[Opening RECORDS TO PROCESS section]

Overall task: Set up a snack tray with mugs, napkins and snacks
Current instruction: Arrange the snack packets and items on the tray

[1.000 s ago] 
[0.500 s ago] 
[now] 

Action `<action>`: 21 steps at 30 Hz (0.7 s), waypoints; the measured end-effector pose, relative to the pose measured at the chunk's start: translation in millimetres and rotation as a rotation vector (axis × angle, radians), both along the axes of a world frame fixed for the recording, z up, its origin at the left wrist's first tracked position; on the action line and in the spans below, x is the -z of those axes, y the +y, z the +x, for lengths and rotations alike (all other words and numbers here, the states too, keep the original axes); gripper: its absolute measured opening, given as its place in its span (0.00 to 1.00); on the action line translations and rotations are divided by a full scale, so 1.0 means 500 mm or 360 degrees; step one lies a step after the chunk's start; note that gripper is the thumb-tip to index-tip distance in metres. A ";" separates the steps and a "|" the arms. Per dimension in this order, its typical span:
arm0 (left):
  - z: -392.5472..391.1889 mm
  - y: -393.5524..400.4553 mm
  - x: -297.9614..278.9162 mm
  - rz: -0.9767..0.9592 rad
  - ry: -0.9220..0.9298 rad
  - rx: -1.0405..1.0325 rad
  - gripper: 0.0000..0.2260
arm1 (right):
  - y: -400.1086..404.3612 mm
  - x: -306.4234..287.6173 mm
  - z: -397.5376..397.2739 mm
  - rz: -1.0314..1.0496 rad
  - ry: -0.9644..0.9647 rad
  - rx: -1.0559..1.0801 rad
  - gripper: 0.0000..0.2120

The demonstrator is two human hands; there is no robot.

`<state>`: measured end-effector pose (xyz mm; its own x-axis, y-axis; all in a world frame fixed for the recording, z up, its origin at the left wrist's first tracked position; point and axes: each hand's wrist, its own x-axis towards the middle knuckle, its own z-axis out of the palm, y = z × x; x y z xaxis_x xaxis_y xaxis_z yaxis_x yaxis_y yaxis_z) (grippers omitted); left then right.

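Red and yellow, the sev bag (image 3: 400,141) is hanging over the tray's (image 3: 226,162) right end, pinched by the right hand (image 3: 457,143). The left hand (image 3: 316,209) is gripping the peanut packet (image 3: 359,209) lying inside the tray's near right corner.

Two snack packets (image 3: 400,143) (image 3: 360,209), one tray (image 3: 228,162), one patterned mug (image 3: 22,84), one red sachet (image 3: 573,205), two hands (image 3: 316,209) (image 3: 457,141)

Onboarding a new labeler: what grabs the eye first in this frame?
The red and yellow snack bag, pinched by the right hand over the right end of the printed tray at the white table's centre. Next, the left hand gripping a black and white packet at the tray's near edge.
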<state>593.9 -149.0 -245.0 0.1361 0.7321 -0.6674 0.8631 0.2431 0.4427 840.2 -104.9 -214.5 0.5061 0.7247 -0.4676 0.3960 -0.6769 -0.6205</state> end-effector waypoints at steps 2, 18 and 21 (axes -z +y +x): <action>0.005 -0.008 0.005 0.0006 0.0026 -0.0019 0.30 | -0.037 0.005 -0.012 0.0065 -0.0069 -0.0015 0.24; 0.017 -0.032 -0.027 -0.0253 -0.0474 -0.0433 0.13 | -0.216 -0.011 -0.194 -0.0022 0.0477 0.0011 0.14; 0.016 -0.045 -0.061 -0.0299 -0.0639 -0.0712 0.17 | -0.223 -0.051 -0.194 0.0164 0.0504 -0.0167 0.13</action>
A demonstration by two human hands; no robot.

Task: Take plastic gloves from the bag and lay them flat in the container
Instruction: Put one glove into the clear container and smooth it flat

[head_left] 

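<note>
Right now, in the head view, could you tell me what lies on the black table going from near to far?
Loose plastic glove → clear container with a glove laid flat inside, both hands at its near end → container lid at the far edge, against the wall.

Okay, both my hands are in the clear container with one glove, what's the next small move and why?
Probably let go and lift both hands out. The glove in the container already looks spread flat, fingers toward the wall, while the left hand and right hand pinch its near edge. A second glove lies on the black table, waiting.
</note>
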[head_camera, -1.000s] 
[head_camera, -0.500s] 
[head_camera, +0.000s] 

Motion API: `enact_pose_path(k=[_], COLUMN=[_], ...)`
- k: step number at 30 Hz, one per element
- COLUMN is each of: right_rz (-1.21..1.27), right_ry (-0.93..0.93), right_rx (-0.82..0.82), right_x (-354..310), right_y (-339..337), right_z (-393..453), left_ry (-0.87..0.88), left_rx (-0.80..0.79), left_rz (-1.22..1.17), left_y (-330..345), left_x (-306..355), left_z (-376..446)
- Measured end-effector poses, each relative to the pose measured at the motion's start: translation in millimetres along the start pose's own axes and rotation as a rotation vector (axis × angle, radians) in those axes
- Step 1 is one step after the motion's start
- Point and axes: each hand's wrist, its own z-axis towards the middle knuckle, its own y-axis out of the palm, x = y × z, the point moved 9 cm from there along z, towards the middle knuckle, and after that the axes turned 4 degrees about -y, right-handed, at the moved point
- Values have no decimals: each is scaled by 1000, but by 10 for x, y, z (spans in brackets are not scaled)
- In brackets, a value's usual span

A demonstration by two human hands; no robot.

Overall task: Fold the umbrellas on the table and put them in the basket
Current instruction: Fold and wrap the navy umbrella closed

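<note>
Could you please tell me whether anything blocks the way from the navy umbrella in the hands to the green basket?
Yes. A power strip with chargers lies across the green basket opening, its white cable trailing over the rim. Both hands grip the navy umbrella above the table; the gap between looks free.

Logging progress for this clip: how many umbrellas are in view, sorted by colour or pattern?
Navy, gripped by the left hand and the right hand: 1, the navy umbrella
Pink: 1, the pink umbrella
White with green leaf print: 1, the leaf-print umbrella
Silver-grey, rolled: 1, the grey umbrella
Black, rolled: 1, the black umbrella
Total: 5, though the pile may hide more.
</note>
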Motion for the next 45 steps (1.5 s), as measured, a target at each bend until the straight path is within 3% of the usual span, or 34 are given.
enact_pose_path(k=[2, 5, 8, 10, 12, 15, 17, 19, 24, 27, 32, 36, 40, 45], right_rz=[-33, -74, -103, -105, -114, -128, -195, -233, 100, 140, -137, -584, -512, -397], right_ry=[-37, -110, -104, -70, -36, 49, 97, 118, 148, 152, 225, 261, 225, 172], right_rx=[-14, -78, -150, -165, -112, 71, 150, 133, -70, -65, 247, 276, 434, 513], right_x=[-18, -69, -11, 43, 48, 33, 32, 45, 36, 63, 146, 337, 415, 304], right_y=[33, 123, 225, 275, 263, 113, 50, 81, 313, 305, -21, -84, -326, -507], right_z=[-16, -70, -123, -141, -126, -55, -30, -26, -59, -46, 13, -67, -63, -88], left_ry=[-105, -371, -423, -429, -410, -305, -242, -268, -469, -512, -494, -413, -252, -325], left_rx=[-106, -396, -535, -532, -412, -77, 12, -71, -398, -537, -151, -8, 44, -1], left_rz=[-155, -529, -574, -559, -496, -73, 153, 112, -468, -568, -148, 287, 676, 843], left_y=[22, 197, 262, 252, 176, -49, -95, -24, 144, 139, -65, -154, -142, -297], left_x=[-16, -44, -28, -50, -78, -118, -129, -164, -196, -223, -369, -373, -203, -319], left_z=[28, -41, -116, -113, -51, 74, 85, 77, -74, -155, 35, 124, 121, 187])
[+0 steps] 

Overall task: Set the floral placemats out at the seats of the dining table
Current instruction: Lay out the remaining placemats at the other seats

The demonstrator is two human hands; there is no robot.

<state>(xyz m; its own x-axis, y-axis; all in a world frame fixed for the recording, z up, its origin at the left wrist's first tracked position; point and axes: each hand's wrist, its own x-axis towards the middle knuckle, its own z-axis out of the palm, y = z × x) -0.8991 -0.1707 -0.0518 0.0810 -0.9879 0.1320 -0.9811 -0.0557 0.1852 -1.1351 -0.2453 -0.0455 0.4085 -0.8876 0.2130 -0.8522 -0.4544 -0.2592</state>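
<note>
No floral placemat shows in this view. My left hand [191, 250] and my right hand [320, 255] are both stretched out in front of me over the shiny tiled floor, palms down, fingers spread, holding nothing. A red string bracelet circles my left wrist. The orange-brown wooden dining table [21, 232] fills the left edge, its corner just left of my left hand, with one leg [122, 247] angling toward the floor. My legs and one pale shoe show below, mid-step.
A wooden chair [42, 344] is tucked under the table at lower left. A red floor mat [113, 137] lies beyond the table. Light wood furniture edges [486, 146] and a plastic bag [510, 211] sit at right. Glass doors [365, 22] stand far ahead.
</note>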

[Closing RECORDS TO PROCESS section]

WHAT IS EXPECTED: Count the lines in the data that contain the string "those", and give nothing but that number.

RESPONSE TO THIS TASK: 2